He is a professional athlete on a large well funded team packed with managers and support staff catering to his every need.

Keeping the authorities informed of your where abouts if a fundamental fact of life for these people, and has been for a long enough that it should be second nature. Saying 'I forgot' is no more plausible than pleading that 'I didn't know' a particular substance was banned. The anti-doping protocol is hammered into athletes so such an extent that to mess up three times is so suspicious it is deemed to be a 'positive test'.

The only people who fall foul of these requirements are those with something to hide. But once again we see that there is a lack of solidarity between the various bodies, and Rasmussen knows that he can sow enough doubt and confusions that weak willed bodies like ASO can be made to look fools and he can continue to cheat his way to loads of money.

The Danish Cycling Union wouldn't exclude their star rider from their own Olympic team out of spite or some personal vendetta. National bodies are usually the ones who drag their feet on these things as they are seen to be partisan towards their own athletes. So for them to say they consider him to be a cheat and therefore no longer eligible to ride for Denmark is a pretty clear indication they consider him 'unclean'. ASO should support them and kick him off the tour. 

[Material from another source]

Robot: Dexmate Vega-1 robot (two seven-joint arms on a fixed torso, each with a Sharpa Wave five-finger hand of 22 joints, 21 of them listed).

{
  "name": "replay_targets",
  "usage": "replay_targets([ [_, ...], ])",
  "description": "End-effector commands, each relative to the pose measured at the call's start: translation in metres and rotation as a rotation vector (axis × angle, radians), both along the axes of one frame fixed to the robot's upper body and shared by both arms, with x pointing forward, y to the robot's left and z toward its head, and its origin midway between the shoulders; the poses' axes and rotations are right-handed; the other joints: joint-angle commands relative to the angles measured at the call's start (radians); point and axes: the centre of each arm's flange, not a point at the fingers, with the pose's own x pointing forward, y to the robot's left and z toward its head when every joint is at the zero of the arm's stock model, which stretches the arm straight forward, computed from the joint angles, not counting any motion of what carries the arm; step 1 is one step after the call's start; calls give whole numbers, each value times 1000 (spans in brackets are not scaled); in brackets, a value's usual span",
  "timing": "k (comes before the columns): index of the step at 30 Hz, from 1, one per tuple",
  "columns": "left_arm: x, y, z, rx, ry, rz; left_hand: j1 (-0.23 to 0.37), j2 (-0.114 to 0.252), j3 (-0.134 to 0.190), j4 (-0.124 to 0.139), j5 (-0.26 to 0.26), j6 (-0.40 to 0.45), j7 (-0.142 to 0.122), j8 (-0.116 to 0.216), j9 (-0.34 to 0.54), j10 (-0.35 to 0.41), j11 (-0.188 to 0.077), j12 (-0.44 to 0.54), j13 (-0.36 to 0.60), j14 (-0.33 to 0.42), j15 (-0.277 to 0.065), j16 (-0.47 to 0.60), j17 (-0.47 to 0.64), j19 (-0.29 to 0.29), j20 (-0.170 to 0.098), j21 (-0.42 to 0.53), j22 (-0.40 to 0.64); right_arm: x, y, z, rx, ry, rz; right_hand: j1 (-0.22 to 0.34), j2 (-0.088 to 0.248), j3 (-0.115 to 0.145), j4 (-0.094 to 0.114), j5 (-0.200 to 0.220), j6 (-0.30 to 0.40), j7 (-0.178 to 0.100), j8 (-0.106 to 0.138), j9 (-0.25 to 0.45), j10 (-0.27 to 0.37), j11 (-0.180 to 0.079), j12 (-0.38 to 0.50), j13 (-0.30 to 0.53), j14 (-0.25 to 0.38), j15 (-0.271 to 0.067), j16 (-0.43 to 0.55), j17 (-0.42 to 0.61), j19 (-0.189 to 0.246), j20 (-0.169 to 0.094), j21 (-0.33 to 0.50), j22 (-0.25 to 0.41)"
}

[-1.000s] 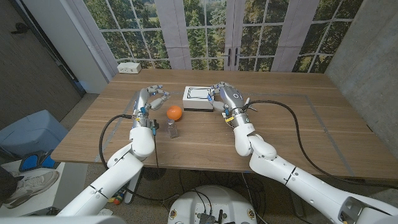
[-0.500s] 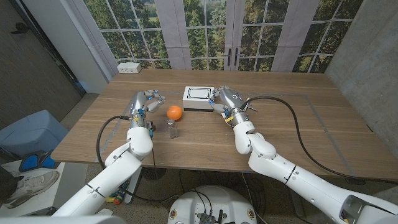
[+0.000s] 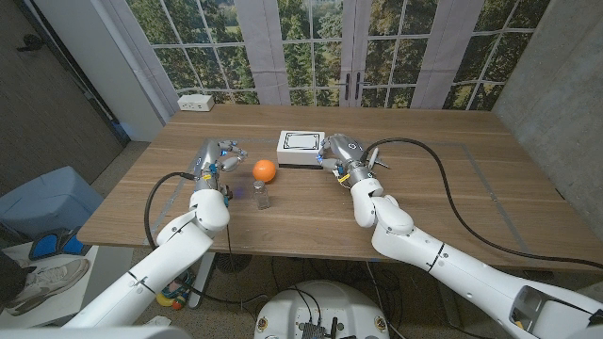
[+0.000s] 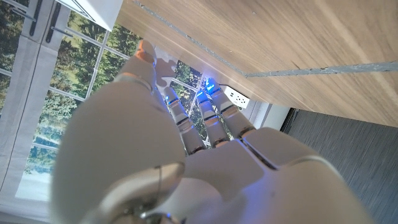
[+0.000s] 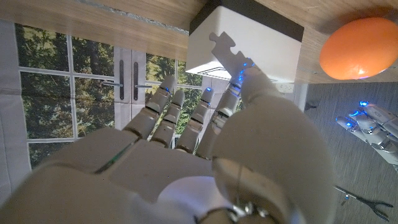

Apparently their is no suspicious circumstances over the timing of the release of these findings by the DCU. They held their hearings in June, submitted their findings to the UCI and only released his name after this due process was completed. The fact he rode their National Championships in the mean time merely shows they weren't going to make any decisions until they had correctly followed the complete protocol. Therefore ASO's claim that somehow this has all been done to harm the TdF is just crap. It's time for them to walk their talk and do something in cycling's interest and not just for their own short term gain.


----------



## Squaggles (21 Jul 2007)

Steve , I think you are slightly naive if you think he missed the out of competition tests because he is a bit forgetful . It's his job , he is a professional . No doubt if you or I 'forgot' to do an important part of our job then we would face the consequences .
I stopped believing that all cyclists were clean when David Millar finally admitted use of EPO when he was caught with empty vials at his house after his previous denials .
Rasmussen has missed 4 tests . 1 might be forgetful , 2 is pretty careless and 3 means he should be banned .


----------



## Steve Austin (21 Jul 2007)

Nothing naive in believing what someone says. He may be lying, but as i will continue to believe until 'proven' otherwise, Rasmussen at this time is still a clean rider as he hasn't failed any tests.


----------



## gbyers (21 Jul 2007)

The guy has a comprehensive team and trainer set up so how does he forget just once? 

Then he plays the trust card and flushes out stories about previous blood doping.

I agree he is innocent until proven otherwise. There are explanations - some innocent, like he did forget; some malicious - what are the motives of the guy accusing him of using him as a mule? 

However, I hope he's got answers because the stakes for the sport are high.

Damn that "trust me" statement.


----------



## Tim Bennet. (21 Jul 2007)

So if someone suspected of drunk driving refused to take a breathalyser you would be happy that this proved their innocence? I think you'll find that's why the people who refuse are treated as if they failed. The system is unworkable otherwise.

And this is exactly what has happened here. Because everyone knows that solely relying on 'in competition' testing is not the way to catch cheats, athletes have to make themselves available for random testing at anytime. To meet this requirement, they have to let the doping authorities know where they are at all times.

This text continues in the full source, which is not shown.